Клавдия Ефимовна недоверчиво окинула Женьку с ног до головы, куцый пиджачок его, невзрачную фигуру, глянула на серьезного Суворова, мол, кого ты мне привел? Но в тот момент, когда Женька оглядывал местность, Суворов сказал ей:
— Вы, Клавдия Ефимовна, не переживайте, ребята эти, значит, толковые, мастера своего дела.
— Так мужики, — вошел в комнату с важным видом Женька. — Поднимаемся, хватит прохлаждаться, — есть работа!
Никто и не заметил, как в Женьке прибавилось самомнение.
— Наконец-то! — одобрительно загудели все, так как давно устали от безделья и безнадеги.
— Едим, пьем чай и за работу! — Снова скомандовал он и пошел к Суворову в каморку посмотреть, каким инструментом тот располагает.
Поднялись. Бражко поставил на плитку чайник, из сумки извлеклась прихваченная из Москвы тушенка и купленный в местной лавке хлеб. Соорудив бутерброды — по куску на брата, — стали спешно есть, заедая репчатым луком.
Тут и кипяток запарил. Заварка еще не доспела, как из своего темного логова на свет Божий выбрался Пашкин. Глаза опухшие, лицо перекошенное. Глазами вокруг водит недоверчиво. Подошел к умывальнику, бросил взгляд на стол, набрал в ладони воды, сбрызнул лицо, отерся о замусоленное до серости вафельное полотенце, потом спросил:
— Мужики, у вас ничего перекусить нет?
— Откуда, Саня? — не лукавя, сказал Саленко. — Разве что чай.
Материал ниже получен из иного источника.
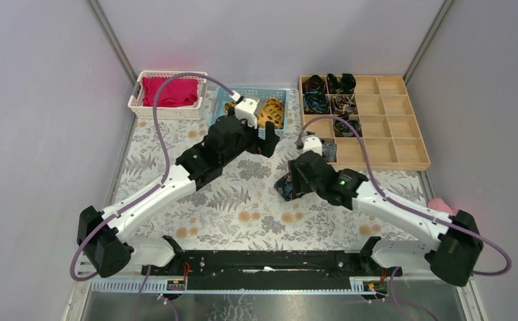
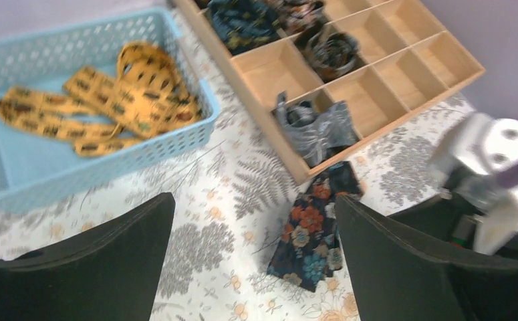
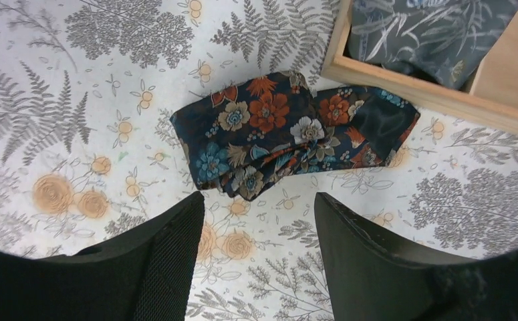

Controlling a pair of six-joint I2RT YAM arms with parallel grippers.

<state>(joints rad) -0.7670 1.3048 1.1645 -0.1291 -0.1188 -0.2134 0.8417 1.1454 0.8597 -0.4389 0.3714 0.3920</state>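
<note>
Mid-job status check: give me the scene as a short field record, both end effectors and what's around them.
Left end effector: open, empty, above the table between blue basket and wooden tray
Right end effector: open, empty, nearest the floral cloth
Floral cloth: folded on the table, beside the tray's edge
Blue basket: yellow ties
Wooden tray: rolled cloths in some compartments
White basket: red cloth

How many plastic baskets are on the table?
2. A white basket with red cloth sits at the back left; a blue basket holding a yellow tie is beside it. None looks hidden.
</note>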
— Хоть чайку, только покрепче, — попросил Пашкин, — а то жрать больно хочется.
Тут только до него дошло, что его постояльцы собрались уходить.
— Куда это вы?
— На работу.
— На работу? — скривился как от лимона Пашкин.
— Не все ж на диване валяться, — буркнул недоброжелательно Бражко. Он отчего-то сразу невзлюбил Пашкина, наверное потому, что вообще терпеть не мог всяких бродяг, тунеядцев, интеллигентов и бичей в особенности.
— А я сегодня не пойду, что-то не можется, — произнес Пашкин и вышел.
— Не можется или не хочется? — крикнул ему в вдогонку Саленко и тут же то ли восхищенно, то ли неодобрительно проронил:- Вот у человека жизнь! Хочу — работаю, хочу — нет.